In fact so many of the commands are so obviously self-explanatory (both in text and in icons) that you literally never need to look them up. Stuff that you would never just guess how to do in git itself. Like when you right-click a file in a commit and click "Save revision to...", which also has a floppy next to it. Is it really such a mystery what it does? Is it even remotely comparable to figuring out checkout-index (or whatever the right command is)?
And honestly: it's such a poor attempt at an argument to suggest that the minor ramp-up time of TortoiseGit is somehow not worth the perpetual git pains it saves you from that I don't even know what to say.
> Particularly when it comes to VCS management, GUI's like to simplify sometimes complicated or nuanced VCS behavior and you can't really be sure what is being done to your repo until you've pressed the button and done it.
First, this is such an unnecessary strawman. If you're so worried what some GUI command does, then just use the CLI for it instead.
Second, this is completely irrelevant for read-only operations (like log, Browse Repository, etc.) which were the ones concerned here.
And third... again, it sounds like you're only saying this because you haven't used TortoiseGit, because (shockingly enough, to someone coming from the git CLI) it's not a minefield; in fact it has a number of safeguards. "Commit" creates a commit, "Revert" reverts your changes, "Checkout" checks out a commit, etc... and in fact fails if your tree is dirty, so you don't lose data. Heck, sometimes the git commands it prints end up being more correct than what you'd type on the command line.
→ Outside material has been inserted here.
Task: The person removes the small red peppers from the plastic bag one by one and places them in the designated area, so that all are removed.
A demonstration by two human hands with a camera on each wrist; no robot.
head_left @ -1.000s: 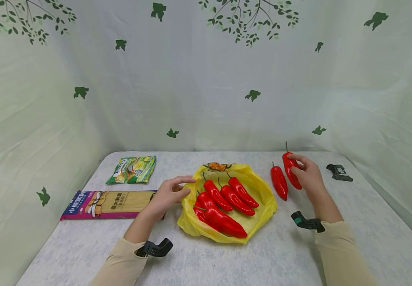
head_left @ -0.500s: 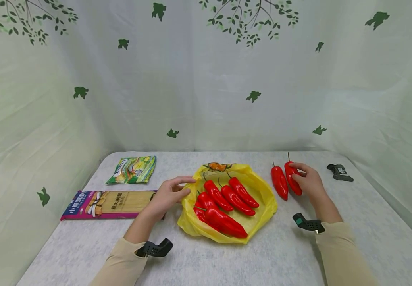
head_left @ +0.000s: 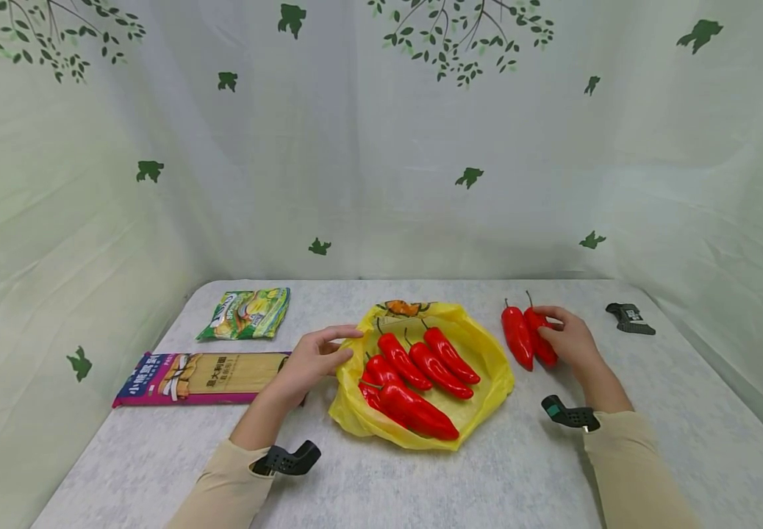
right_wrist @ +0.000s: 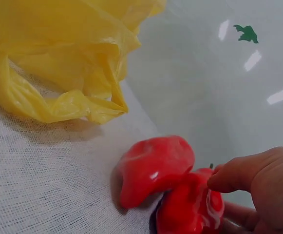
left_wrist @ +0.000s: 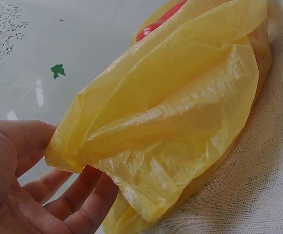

I know I've learned a fair number of random git features from TortoiseGit.
> Not to mention you are now investing time learning a program that can be abandoned at any time and leave you without the basic knowledge necessary to manage your repo
Again, nobody said you shouldn't learn the CLI. In fact, I'll say it right here: you should definitely learn the CLI, especially for git, before moving to the GUI, or you will be confused (though even then, you'd probably be less confused than you would be if you started with the CLI itself).
> (not saying this would affect you this way, but it could certainly be a reason to not learn it in the first place).
No, it's most definitely not a reason not to learn it.The discussion was never about what you learn in the first place, but what you use. You should learn the command-line regardless. And even regarding usage, it's again a strawman: nobody even suggested you should never use the CLI. The question was "why do people want a graphical git client?" and the answer was "because it makes {tasks} easier", for some tasks. If you find any tasks that don't fall in that category, just use the CLI. It's just a tool after all, not a religion.